• _YOUR OBJECTIVE_: Give back the whole listing exactly as shown.

* * *

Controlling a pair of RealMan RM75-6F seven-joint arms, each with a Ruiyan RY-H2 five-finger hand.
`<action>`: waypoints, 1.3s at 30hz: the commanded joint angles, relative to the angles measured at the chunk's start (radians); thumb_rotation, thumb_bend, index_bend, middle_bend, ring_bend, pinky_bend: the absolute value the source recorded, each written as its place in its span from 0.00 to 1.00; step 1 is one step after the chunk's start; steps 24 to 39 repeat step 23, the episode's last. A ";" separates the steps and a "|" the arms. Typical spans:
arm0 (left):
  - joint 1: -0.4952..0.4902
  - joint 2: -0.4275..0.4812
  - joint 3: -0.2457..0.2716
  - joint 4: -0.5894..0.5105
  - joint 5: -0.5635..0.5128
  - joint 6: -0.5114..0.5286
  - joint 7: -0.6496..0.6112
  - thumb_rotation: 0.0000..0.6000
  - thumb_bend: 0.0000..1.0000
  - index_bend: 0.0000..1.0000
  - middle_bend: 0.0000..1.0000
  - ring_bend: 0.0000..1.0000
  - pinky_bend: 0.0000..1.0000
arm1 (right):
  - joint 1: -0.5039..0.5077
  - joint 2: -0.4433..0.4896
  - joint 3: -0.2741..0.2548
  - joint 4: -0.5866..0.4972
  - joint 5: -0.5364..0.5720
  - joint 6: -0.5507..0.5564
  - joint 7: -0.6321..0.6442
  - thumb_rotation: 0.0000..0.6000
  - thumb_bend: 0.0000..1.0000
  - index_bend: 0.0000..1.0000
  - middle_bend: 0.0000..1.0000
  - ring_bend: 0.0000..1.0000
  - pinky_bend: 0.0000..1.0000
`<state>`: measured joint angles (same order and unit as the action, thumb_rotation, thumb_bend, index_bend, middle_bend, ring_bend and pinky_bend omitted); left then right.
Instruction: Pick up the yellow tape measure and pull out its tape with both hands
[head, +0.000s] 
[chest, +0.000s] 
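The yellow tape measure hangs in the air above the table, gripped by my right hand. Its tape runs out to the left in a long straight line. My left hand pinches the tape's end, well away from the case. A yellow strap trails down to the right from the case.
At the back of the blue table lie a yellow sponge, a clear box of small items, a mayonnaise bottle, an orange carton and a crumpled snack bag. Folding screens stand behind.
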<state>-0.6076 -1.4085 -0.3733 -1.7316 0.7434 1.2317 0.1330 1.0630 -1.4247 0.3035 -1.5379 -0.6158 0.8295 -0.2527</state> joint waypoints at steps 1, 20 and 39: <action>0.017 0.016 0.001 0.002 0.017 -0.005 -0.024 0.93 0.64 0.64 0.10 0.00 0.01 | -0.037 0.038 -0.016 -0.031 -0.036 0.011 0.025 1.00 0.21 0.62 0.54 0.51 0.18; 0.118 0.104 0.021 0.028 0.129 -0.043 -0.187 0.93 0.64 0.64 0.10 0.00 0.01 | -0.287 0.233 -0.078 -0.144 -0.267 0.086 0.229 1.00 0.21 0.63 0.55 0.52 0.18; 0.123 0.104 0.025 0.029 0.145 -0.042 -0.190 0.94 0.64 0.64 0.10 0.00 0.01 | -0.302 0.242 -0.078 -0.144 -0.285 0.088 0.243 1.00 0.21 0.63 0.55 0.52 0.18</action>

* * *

• _SOLUTION TO THIS PROBLEM_:
Controlling a pair of RealMan RM75-6F seven-joint arms, each with a Ruiyan RY-H2 five-finger hand.
`<action>`: waypoints, 1.3s at 30hz: the commanded joint angles, relative to the angles measured at the chunk's start (radians); thumb_rotation, thumb_bend, index_bend, middle_bend, ring_bend, pinky_bend: the absolute value the source recorded, each written as its place in its span from 0.00 to 1.00; step 1 is one step after the chunk's start; steps 24 to 39 repeat step 23, the episode's last. A ";" separates the steps and a "|" the arms. Typical spans:
arm0 (left):
  - joint 1: -0.4952..0.4902
  - joint 2: -0.4275..0.4812
  - joint 3: -0.2457..0.2716
  - joint 4: -0.5894..0.5105
  - joint 5: -0.5635..0.5128
  - joint 6: -0.5114..0.5286
  - joint 7: -0.6496..0.6112
  - thumb_rotation: 0.0000..0.6000
  - thumb_bend: 0.0000..1.0000
  - index_bend: 0.0000..1.0000
  - middle_bend: 0.0000..1.0000
  - ring_bend: 0.0000..1.0000
  - pinky_bend: 0.0000..1.0000
arm1 (right):
  - joint 1: -0.5039..0.5077
  - joint 2: -0.4433..0.4896
  - joint 3: -0.2741..0.2548
  - joint 4: -0.5866..0.4972
  - joint 5: -0.5364..0.5720
  - joint 6: -0.5507..0.5564
  - joint 7: -0.6321..0.6442
  - thumb_rotation: 0.0000..0.6000
  - thumb_bend: 0.0000..1.0000
  - index_bend: 0.0000..1.0000
  - middle_bend: 0.0000..1.0000
  - ring_bend: 0.0000..1.0000
  - pinky_bend: 0.0000..1.0000
`<state>`: measured joint angles (same order and unit as the action, thumb_rotation, thumb_bend, index_bend, middle_bend, ring_bend and pinky_bend omitted); left then right.
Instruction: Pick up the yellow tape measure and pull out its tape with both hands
[head, +0.000s] 
[chest, +0.000s] 
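The yellow tape measure hangs in the air above the table, gripped by my right hand. Its tape runs out to the left in a long straight line. My left hand pinches the tape's end, well away from the case. A yellow strap trails down to the right from the case.
At the back of the blue table lie a yellow sponge, a clear box of small items, a mayonnaise bottle, an orange carton and a crumpled snack bag. Folding screens stand behind.
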<state>-0.6076 -1.4085 -0.3733 -1.7316 0.7434 1.2317 0.1330 1.0630 -1.4247 0.3035 -1.5379 -0.6158 0.8295 -0.2527</state> joint waypoints at steps 1, 20 and 39: <action>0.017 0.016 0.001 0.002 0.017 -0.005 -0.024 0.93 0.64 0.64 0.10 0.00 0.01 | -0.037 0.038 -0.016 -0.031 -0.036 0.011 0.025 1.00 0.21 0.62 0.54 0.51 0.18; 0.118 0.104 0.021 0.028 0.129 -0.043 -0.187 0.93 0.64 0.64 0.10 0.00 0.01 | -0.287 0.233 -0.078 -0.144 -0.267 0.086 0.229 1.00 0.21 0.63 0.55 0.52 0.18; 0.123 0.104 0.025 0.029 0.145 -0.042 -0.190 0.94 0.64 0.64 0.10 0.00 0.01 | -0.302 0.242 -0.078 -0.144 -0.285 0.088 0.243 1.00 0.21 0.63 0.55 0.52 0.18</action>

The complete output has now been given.